Umat Islam juga diizinkan hidup bermasyarakat dan bernegara dengan orang-orang yang berbeda agama selagi mereka berbuat baik dan tidak memerangi umat Islam. Dengan demikian, kehidupan lintas agama dapat berdampingan secara harmonis.

Ibadah

Islam mewajibkan penganutnya untuk melakukan ibadah dalam bentuk dan jumlah yang sangat terbatas. Keterbatasan ini dapat dilihat dari beberapa ibadah yang diperintahkan; shalat lima kali dalam sehari, puasa sebulan dalam setahun, dan  haji sekali dalam seumur hidup.
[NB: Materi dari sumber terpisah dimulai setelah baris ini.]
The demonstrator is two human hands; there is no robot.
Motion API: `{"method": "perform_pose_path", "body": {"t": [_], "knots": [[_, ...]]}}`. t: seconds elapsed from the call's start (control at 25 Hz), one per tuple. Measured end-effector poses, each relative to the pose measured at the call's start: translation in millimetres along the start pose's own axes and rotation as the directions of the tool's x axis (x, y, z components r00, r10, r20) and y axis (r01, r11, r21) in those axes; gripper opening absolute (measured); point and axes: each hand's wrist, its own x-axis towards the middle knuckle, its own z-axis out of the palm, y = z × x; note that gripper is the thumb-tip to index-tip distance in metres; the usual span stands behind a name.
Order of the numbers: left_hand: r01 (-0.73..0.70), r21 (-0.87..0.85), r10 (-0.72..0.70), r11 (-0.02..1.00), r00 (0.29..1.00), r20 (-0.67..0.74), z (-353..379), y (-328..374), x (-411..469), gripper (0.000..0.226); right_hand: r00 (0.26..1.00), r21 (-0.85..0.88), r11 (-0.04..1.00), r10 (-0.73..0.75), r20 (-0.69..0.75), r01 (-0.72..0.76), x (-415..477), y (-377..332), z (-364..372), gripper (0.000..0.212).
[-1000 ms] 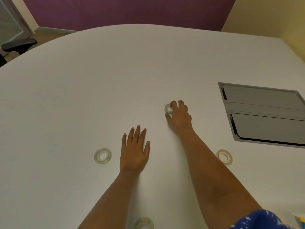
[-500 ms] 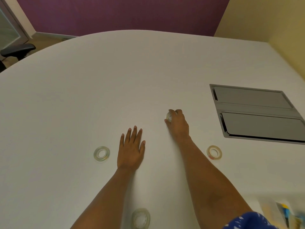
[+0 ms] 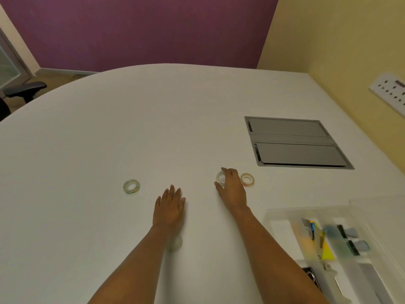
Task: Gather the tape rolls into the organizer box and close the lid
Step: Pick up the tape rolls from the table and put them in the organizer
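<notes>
Clear tape roll (image 3: 131, 186) lies flat on white worktop (image 3: 87, 150), left of left hand (image 3: 169, 207), whose grip is spread, palm down. A blurred roll (image 3: 175, 243) peeks beside that forearm. Right hand (image 3: 231, 189), grip pinching a roll (image 3: 220, 177); another roll (image 3: 247, 179) just right. Open organizer box (image 3: 271, 216) near right.

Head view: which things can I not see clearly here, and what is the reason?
- Tape roll under the right hand: fingers cover part of it.
- Tape roll beside the left forearm: blurred and partly hidden by the arm.
- Organizer box: contents blurred; cut off by the right and bottom edges.
</notes>
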Motion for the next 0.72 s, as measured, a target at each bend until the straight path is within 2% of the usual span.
{"method": "perform_pose_path", "body": {"t": [0.32, 0.52, 0.64, 0.72], "knots": [[-0.071, 0.012, 0.072, 0.997, 0.994, -0.077, 21, 34, -82, 0.049, 0.987, 0.056, 0.998, 0.001, -0.162, 0.008, -86, 37, -53, 0.049], [-0.096, -0.001, 0.095, 0.995, 0.993, -0.071, 49, 49, -112, 0.048, 0.963, 0.129, 0.990, 0.092, -0.255, -0.061, -122, 76, -73, 0.050], [-0.097, 0.028, 0.098, 0.995, 0.993, -0.059, 63, 55, -123, 0.049, 0.945, 0.160, 0.971, 0.214, -0.246, -0.178, -133, 98, -80, 0.048], [-0.100, 0.033, 0.102, 0.994, 0.993, -0.054, 68, 58, -126, 0.049, 0.952, 0.082, 0.969, 0.246, -0.180, -0.235, -135, 111, -82, 0.049]]}}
Selebihnya, Allah SWT mempersilakan manusia untuk berkarya, bekerja dan mencari rezeki di muka bumi.

Wilayah ibadah memiliki cakupan yang sangat luas, meliputi seluruh aktivitas keseharian manusia. Sungguh, sangat sempit pemikiran sebagian kalangan yang menganggap bahwa ibadah hanya sekedar sholat, puasa, zakat, dan haji.
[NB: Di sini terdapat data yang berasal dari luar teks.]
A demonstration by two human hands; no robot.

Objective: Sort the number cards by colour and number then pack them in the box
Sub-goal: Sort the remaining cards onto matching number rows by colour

Bukankah syariat Islam tidak hanya berbicara tentang halal, haram, sunnah dan makruh? Masih ada perkara mubah yang dapat bernilai ibadah jika di dalamnya terdapat niat dan maksud yang baik.

Ulama salaf memiliki kebiasaan untuk tidur di awal malam. Mereka bangun cepat untuk melaksanakan sholat dan mengharapkan pahala dari tidurnya sebagaimana mengharapkan pahala dari sholatnya.

Kebiasaan mereka dapat dijadikan contoh bahwa ‘tidur’ pun dapat bernilai ibadah, jika sebelumnya telah diniatkan. Hal ini juga berlaku pada aktivitas keseharian lainnya.

Pemahaman di atas akan menjadikan seorang muslim dapat menghadapi kehidupan secara profesional, karena semua yang ia lakukan adalah ibadah kepada Allah SWT. Namun, pemahaman tersebut perlu didasari atas komitmen bahwa pekerjaan yang dilakukan sesuai dengan syariat Islam dan memiliki niat yang benar, tekun (profesional) dan ihsan, senantiasa menjaga aturan-aturan yang Allah SWT tentukan, dan pekerjaan tersebut tidak menghalangi dirinya untuk taat beragama.

Berdasarkan pemahaman di atas, seorang Muslim semestinya tidak hanya fokus dengan ibadahnya sendiri (hablunminallah), tetapi juga berusaha menyeimbangkan dengan ibadah sosial (hablunminannas). Dengan demikian, seseorang yang taat ber-ibadah pun dapat memberikan kontribusi dalam menunjang pembangunan nasional, baik di bidang pengembangan sumber daya manusia, finansial dan perokonomian maupun bidang-bidang lainnya.

Muslim Moderat

Berdasarkan ulasan di atas, dapat disimpulkan bahwa seseorang yang berusaha menerapkan prinsip moderasi Islam disebut muslim moderat. Mereka berusaha menjalankan Islam secara mendalam (kaffah) dan menyeimbangkan kehidupannya, baik pada tataran hablunminallah maupun hablunminannas. Konsep ini juga sesuai dengan cermin masyarakat muslim yang disebutkan al-Quran, muslim rahmatan lil ‘alamin (rahmat bagi alam semesta).